1.1 Games, Old and New
The Prisoner’s Dilemma:
There are two choices for each player, one is better from a selfish perspective, but hurts the other player.
The Tragedy of the Commons:
The games (including Prisoner’s Dilemma, ISP routing game, Pollution game, etc.) share the feature that there is a unique optimal “selfish” strategy for each player, independent of what other players do. No matter what strategy the opponent plays, each player is better off playing his or her selfish strategy.
Coordination Games:
There will be multiple outcomes that can be stable. A simple coordination game involves two players choosing between two options, wanting to choose the same (Battle of the sexes).

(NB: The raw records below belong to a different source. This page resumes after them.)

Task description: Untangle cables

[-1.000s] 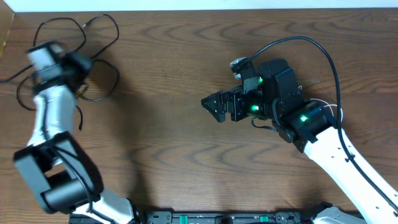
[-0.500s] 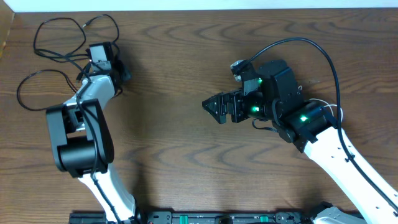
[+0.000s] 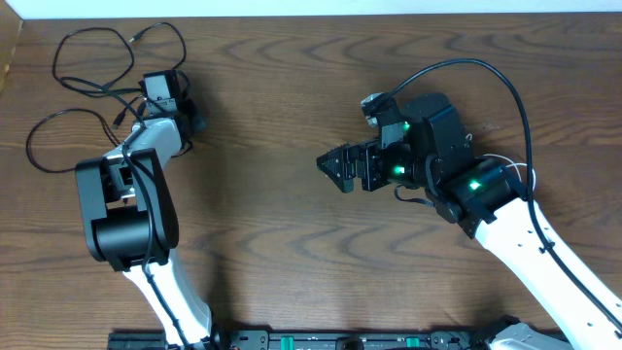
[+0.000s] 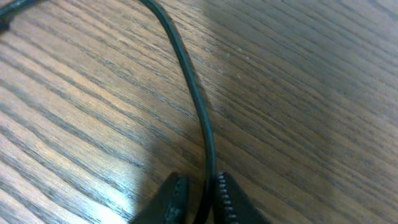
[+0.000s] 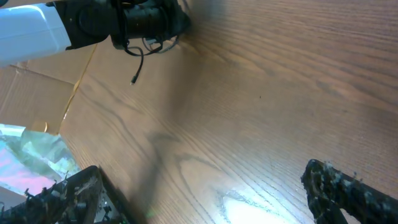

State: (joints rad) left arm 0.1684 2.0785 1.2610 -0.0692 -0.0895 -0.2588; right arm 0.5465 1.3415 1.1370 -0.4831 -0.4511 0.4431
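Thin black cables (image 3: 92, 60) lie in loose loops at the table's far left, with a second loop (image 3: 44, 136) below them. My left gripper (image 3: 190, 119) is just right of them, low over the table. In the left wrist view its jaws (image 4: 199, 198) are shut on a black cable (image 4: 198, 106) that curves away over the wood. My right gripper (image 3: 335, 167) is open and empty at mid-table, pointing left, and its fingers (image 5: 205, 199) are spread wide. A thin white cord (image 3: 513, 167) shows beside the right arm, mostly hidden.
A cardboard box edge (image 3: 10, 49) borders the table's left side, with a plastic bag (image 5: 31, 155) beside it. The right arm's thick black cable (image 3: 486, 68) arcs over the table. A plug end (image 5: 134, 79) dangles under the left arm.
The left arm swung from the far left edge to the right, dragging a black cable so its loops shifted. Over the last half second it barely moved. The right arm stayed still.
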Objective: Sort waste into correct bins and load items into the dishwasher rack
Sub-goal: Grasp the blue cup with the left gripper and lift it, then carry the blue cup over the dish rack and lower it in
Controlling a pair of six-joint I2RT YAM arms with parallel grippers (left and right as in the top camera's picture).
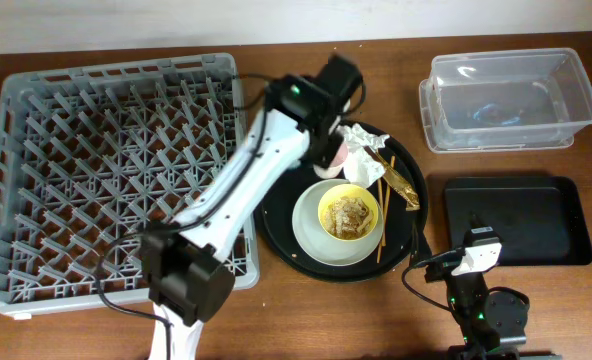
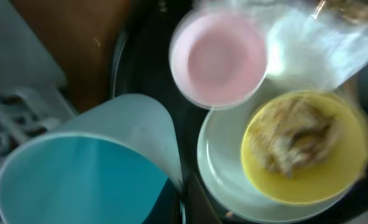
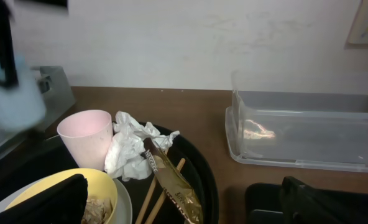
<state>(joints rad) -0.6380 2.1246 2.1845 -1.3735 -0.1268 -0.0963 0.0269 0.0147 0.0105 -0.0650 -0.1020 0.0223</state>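
Note:
My left gripper is shut on the small blue cup and holds it over the left rim of the round black tray. The cup shows blurred in the right wrist view. The pink cup stands upright on the tray beside a crumpled white napkin. The gold-brown wrapper and two chopsticks lie to its right. The yellow bowl with food scraps sits on the pale plate. My right gripper is open and empty, low near the tray.
The grey dishwasher rack fills the left of the table. The clear tub stands at the back right. The flat black tray lies in front of it, next to my right arm.

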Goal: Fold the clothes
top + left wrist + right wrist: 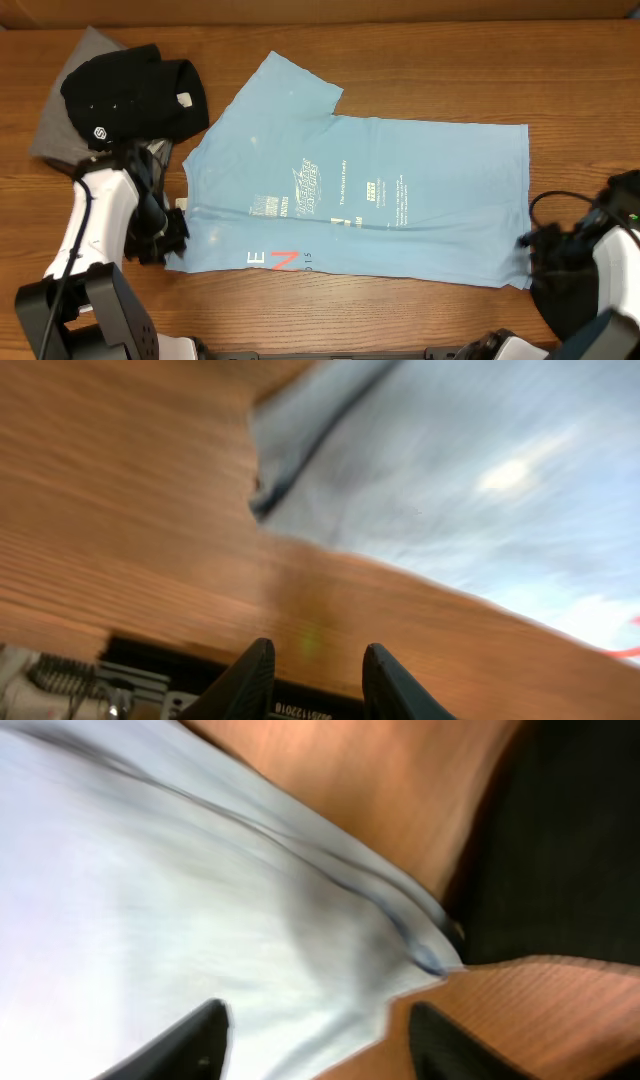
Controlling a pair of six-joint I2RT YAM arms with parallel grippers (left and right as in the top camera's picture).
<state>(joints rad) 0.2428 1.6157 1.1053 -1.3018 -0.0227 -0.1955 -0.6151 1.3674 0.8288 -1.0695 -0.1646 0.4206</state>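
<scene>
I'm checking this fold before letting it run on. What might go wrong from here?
The left pincer sits open over the bare wooden table beside the light blue soft T-shirt, so it may close on nothing. The right pincer, open over the shirt's corner, is next to dark cloth and might catch that too. The upper sleeve sticks out, so a fold may come out uneven.

Left arm point(95, 215): white shell links, black joints, thin black cable point(72, 250) along it. Right arm point(618, 258): same white-and-black build. Left gripper point(315, 660) and right gripper point(315, 1025): black tapered fingers point(250, 680); metal spring point(50, 675) and printed label point(300, 709) at left base.
</scene>
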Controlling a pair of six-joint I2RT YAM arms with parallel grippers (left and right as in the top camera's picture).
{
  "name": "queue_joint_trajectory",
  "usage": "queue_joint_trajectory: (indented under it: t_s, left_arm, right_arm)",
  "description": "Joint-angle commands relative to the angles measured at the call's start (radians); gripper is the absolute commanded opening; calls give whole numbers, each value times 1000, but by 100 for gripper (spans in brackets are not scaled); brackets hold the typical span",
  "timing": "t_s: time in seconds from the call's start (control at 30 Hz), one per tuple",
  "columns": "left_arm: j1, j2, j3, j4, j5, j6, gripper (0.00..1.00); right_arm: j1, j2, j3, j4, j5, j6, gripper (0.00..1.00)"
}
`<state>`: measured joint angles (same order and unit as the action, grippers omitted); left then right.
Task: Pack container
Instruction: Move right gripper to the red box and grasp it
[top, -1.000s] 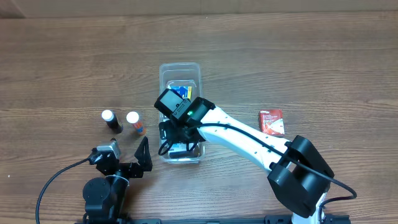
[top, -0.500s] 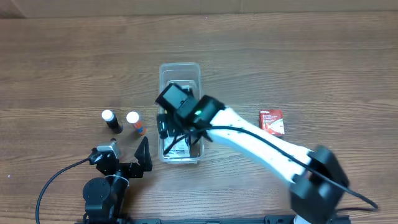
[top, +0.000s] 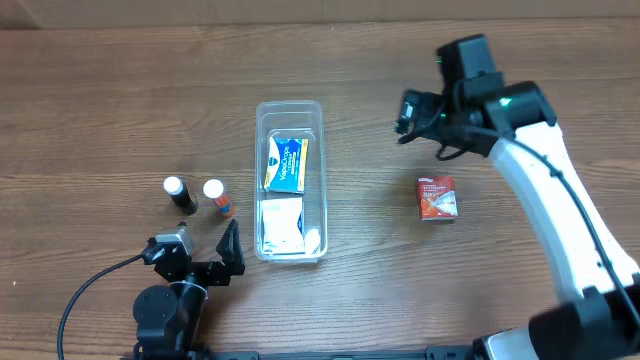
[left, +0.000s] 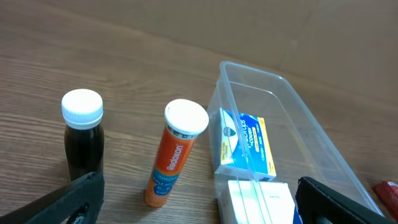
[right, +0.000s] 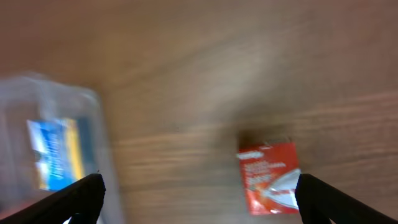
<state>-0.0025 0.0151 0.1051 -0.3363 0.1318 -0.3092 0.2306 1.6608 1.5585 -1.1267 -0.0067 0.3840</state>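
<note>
The clear plastic container (top: 290, 113) lies lengthwise in the middle of the table. Inside it lie a blue and yellow packet (top: 287, 163) at the far end and a white packet (top: 281, 224) at the near end. Both also show in the left wrist view, the blue one (left: 245, 140) and the white one (left: 258, 200). My right gripper (top: 407, 113) is open and empty, high over the table to the right of the container. A red packet (top: 436, 196) lies below it on the wood and shows in the right wrist view (right: 269, 176). My left gripper (top: 222, 255) is open and empty near the front edge.
A dark bottle with a white cap (top: 177, 193) and an orange tube with a white cap (top: 215, 196) stand left of the container. They also show in the left wrist view, the bottle (left: 83, 138) and the tube (left: 174, 154).
My right gripper has come up out of the container, leaving a white packet in it, and has swung far to the right and back. The left arm has not moved.
</note>
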Motion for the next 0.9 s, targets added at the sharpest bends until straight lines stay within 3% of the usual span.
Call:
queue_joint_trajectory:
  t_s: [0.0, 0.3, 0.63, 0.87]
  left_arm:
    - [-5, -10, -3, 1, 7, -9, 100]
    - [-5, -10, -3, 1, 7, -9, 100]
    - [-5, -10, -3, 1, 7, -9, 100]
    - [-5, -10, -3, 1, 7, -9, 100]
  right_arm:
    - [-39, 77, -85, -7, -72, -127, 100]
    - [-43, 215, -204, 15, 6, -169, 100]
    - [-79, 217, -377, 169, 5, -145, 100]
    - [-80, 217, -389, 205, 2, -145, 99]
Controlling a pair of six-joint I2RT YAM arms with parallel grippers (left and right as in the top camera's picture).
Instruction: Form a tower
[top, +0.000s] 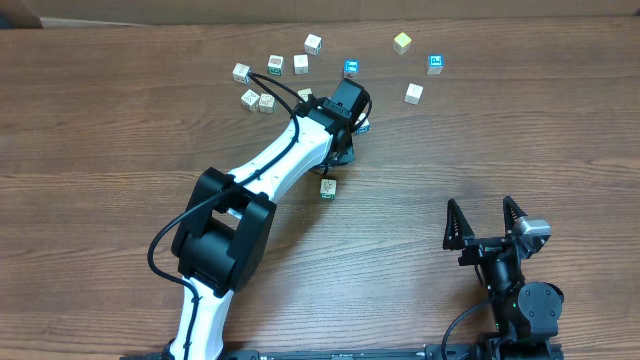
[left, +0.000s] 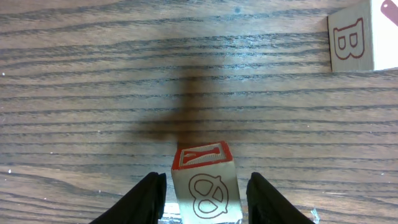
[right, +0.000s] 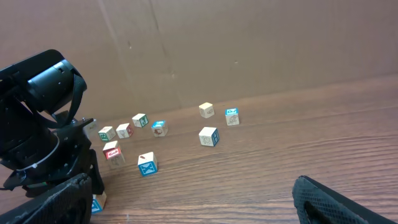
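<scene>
A pale wooden cube (left: 205, 186) with a red-printed top and a pretzel outline on its side sits between the fingers of my left gripper (left: 206, 190). The jaws are open, with a thin gap on each side of the cube. From overhead the white left arm (top: 290, 150) covers this spot. The tower is hidden: what lies under the cube cannot be seen. A green-sided cube (top: 328, 187) stands alone just in front of the arm. My right gripper (top: 485, 222) rests wide open and empty near the front right edge.
Several loose cubes lie scattered at the back, among them a blue one (top: 351, 68), a yellowish one (top: 402, 42) and a pale one (top: 414, 93). A cube with a red B (left: 353, 38) lies beyond the left gripper. A blue X cube (right: 147, 163) sits beside it.
</scene>
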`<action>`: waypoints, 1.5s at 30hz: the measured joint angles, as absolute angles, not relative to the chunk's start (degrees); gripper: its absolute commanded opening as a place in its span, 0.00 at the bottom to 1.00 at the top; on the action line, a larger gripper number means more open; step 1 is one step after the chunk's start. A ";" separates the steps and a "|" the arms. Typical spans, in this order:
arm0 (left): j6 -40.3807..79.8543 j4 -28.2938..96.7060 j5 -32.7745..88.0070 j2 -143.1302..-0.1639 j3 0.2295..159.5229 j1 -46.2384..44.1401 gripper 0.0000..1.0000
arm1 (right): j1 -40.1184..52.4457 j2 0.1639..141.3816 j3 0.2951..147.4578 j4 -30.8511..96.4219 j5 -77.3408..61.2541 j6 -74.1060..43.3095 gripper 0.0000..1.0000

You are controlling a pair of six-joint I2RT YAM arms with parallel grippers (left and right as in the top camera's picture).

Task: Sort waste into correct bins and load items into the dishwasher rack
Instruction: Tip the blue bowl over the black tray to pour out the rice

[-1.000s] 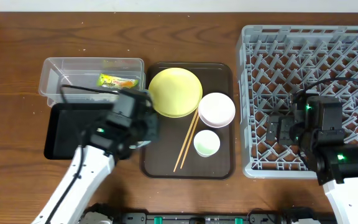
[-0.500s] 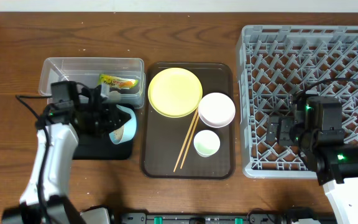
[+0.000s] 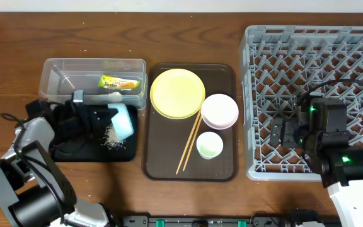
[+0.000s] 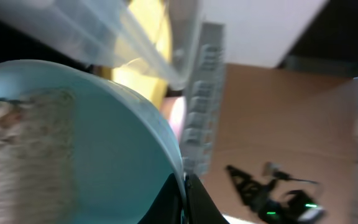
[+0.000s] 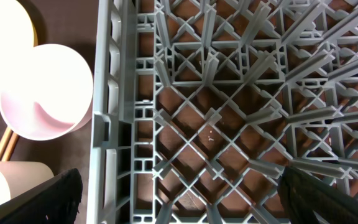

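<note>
**A:** Where is the light blue bowl [image 3: 123,121]?

**B:** Tipped up on its edge over the black tray [image 3: 87,152]; the left fingers [image 4: 196,205] pinch its rim, one on each side of the wall. A little heap of rice crumbs [image 3: 111,136] lies on that tray, just beside the bowl. The wrist view is blurred; a pale grainy patch shows inside the bowl, and I cannot tell what it is.

**A:** And the wrapper [image 3: 120,82]?

**B:** Inside the clear tub [image 3: 55,69], toward its right end; the tub sits just behind the black tray.

**A:** The other dishes?

**B:** All on the brown tray [image 3: 225,170]; the yellow plate [image 3: 178,93] is at the far end, with the white bowl [image 3: 219,111] just beside it on the right; the chopsticks [image 3: 189,144] lie slanted, side by side, between them; the green cup [image 3: 209,145] stands upright just right of the chopsticks, near the white bowl.

**A:** The other arm?

**B:** The right fingers [image 5: 55,199] are spread wide and hold nothing; they hang over the left part of the rack [image 3: 314,63], which stands on the counter [image 3: 17,38] right of the brown tray.
</note>
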State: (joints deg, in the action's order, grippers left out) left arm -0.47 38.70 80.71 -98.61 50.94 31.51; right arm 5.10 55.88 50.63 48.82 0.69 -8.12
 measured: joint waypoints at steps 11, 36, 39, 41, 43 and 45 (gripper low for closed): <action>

Randomized(Mixed) Strategies:
This kind of game which has no stable solutions.
Games, Strategies, Costs and Payoffs
The games we considered above were all one-shot simultaneous move games, in that all players simultaneously chose an action from their set of possible strategies.
Definition of Simultaneous Move Game
Such a game consists of a set of n of players.
Si denotes player i’s set of possible strategies.
si denotes the strategy selected by player i to play this game.
s=(s1,…,sn) denotes the vector of strategies selected by all players.
S denotes the set of all possible ways in which players can pick strategies and it is the cardinal product of Si.
preference ordering: a complete, transitive, reflexive binary relation on the se tof all strategy vectors S.